Before we talk more about scope, we first need to talk about blocks.

We’ve seen blocks used before in functions and if statements. A block is the code found inside a set of curly braces {}. Blocks help us group one or more statements together and serve as an important structural marker for our code.

A block of code could be a function, like this:

const logSkyColor = () => { let color = 'blue'; console.log(color); // blue }

Notice that the function body is actually a block of code.

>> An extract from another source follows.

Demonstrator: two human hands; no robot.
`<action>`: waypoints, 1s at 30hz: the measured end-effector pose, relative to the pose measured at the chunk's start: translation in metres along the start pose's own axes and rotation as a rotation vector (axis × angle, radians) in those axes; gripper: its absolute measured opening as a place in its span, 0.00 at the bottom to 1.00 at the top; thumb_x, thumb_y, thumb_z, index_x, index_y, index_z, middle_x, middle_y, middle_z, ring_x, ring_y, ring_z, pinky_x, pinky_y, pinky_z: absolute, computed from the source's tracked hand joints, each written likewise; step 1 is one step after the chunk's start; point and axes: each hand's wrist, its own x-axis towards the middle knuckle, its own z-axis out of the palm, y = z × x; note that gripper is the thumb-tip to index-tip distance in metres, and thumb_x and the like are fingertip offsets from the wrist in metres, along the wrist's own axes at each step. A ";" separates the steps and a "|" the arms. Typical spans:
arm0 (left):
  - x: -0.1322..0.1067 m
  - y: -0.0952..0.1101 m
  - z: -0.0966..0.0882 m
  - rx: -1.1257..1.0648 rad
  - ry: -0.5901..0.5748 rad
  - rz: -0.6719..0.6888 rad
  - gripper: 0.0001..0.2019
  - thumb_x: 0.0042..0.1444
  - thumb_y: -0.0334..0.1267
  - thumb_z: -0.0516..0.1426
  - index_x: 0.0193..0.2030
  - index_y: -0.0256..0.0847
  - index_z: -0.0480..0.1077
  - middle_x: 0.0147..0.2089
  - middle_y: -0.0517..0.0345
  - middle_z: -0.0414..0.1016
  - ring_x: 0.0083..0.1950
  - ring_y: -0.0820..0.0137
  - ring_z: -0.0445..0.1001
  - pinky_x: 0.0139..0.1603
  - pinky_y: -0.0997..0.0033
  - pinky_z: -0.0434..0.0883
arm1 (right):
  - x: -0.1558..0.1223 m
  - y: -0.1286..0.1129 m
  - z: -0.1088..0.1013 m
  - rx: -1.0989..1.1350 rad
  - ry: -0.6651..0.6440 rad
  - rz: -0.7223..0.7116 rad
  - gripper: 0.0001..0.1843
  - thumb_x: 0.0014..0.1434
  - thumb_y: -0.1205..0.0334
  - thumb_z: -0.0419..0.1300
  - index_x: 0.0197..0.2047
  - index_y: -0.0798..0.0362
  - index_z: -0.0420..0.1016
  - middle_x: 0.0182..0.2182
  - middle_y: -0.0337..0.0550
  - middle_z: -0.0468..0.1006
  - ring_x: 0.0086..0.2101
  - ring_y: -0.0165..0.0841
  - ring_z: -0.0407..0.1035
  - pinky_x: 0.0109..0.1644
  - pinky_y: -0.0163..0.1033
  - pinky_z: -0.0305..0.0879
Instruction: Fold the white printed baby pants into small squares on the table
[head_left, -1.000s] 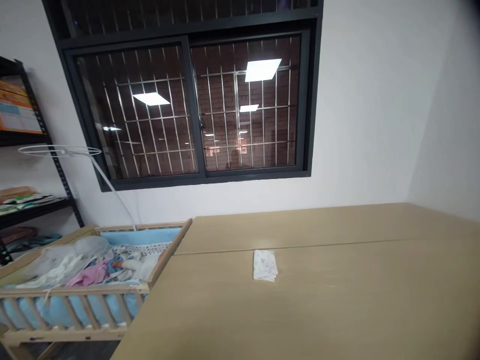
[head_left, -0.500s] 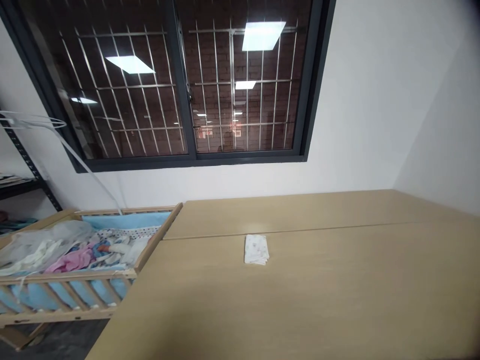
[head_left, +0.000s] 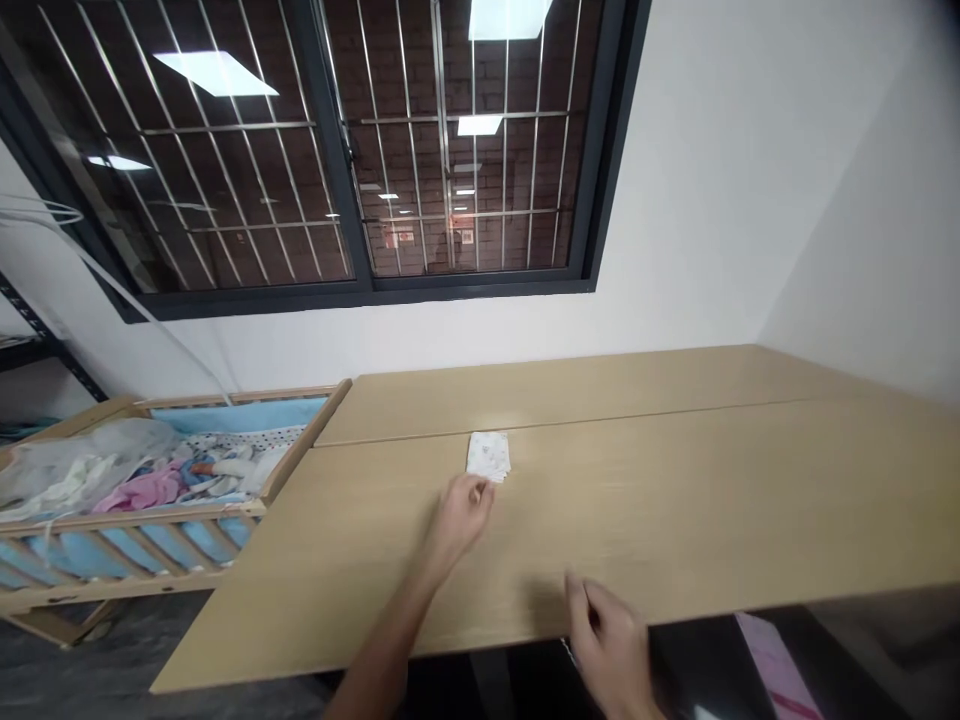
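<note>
Folded white cloth [head_left: 488, 456] on wooden table [head_left: 675, 480], left hand [head_left: 457, 517] just beside.

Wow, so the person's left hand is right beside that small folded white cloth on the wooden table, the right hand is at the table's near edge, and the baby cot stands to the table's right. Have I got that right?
Not quite: the baby cot stands to the left of the wooden table, not its right, as the head view shows. The left hand is beside the folded white cloth, and the right hand is at the near edge.
</note>
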 end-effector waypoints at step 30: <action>-0.194 0.048 0.012 -0.709 0.264 0.034 0.14 0.59 0.50 0.62 0.36 0.40 0.79 0.39 0.49 0.79 0.42 0.63 0.79 0.47 0.70 0.77 | -0.082 -0.060 0.028 0.895 -0.183 -0.151 0.29 0.65 0.44 0.60 0.64 0.47 0.69 0.61 0.51 0.69 0.62 0.44 0.64 0.67 0.45 0.62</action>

Observe the block in an if statement:

if (dusk) { let color = 'pink'; console.log(color); // pink }

In the next few exercises, we’ll see how blocks define the scope of variables.



At the top of main.js, declare a const variable, named city set equal to 'New York City'. This variable will exist outside of the block.


Below the city variable, write a function named logCitySkyline.


Inside of the function body of logCitySkyline(), write another variable using let named skyscraper and set it equal to 'Empire State Building'.


Inside the function, include a return statement like this:

return 'The stars over the ' + skyscraper + ' in ' + city;

Beneath the logCitySkyline() function, use console.log() to log the value of logCitySkyline() to the console.

You’ll notice that the logCitySkyline() function is able to access both variables without any problems. In the next exercise we’ll consider why would it be preferable to have one variable outside of a block and the other inside of a block.